The nurse stood, awaiting instructions. He told her he would be back in a few minutes, and he walked to the far end of the corridor, to the waiting room beyond the nurses’ station. Sylvia sat alone there, at the end of the couch by the lamp table, staring out the big window. The hospital tower was higher than the buildings to the west of it, and she could see the wide, slow river in the morning haze. Daylight muted the yellow glow of the lamp beside her.
She turned and saw him, and suddenly her dark eyes looked enormous and her face was more pale. “Sam? Is—”
“They didn’t call me back. I just came in and checked him, and I have a couple of others to check, and it’s standard procedure, Sylvie. No perceptible change.”
He walked past her to the big window and shoved his fists into his hip pockets and looked out at the new day.
After a little while, she said, “He’s been trying to take it easier since that little coronary. He really has. But you know how Dave is. He said he was going to weed his practice down to about eight very rich and nervous old ladies with minor ailments.
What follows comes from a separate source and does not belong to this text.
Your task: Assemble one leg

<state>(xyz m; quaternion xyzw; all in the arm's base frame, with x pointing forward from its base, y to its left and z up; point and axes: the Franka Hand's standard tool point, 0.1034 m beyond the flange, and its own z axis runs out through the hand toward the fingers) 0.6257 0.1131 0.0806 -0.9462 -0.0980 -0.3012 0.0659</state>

Sam?”
He turned and looked at her, at the lean, mature vitality of her face. “What, honey?”
“What’s the prognosis, Sam?”
He shrugged his bear shoulders. “Too early to tell.” He looked out the window and saw a freighter being nudged into the channel by the tugs. He wished he were on it and that everybody on board was sworn never to tell Dr. Barringer where they were going or how long they’d be gone.
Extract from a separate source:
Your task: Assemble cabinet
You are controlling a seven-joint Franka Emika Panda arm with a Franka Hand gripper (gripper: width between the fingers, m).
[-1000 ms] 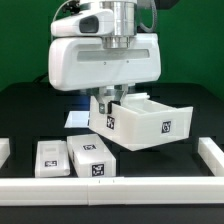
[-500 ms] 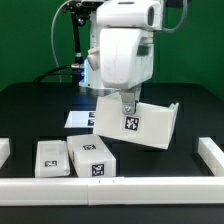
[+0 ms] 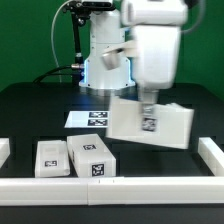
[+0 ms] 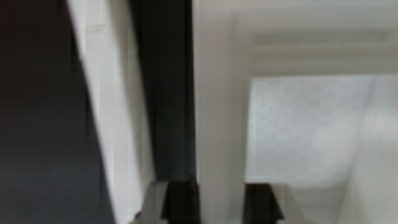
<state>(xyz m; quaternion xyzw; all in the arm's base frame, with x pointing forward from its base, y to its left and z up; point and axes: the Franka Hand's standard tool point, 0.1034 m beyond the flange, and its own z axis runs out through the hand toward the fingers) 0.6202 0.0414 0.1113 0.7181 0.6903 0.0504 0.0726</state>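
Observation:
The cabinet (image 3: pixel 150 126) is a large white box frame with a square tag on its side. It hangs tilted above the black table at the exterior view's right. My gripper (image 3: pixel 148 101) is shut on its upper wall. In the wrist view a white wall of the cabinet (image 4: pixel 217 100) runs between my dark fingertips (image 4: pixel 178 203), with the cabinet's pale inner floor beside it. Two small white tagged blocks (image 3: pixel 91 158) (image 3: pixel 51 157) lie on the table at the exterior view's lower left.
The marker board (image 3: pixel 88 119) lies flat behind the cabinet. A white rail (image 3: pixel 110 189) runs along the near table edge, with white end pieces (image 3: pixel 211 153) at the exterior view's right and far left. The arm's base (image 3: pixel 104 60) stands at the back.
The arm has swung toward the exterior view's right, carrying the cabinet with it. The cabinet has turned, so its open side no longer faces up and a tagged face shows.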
“Sam, please! That was a big one. Oh, God, I know that was a big one! Remember me, Sam? Eighteen years we three have known one another. I’m a nurse... was a nurse. Remember? You don’t have to pat me on the head, Sam.”
It was easy to remember the Sylvie Dorn of eighteen years ago, that chunky, flirtatious, lively girl, now a whip-slender matron, dark hair with the first touches of gray. Thirty-eight? Mother of Ricky, Susan, Timmy — godmother to his own pair of demons. And Dave is... was... is forty-two.
“Sam?” she said again.
He turned from the window and went lumbering to the couch, thinking of all the times you make this decision and then decide how to wrap words around it to match the person you tell. But this one was close to the past and all the years, close to the heart.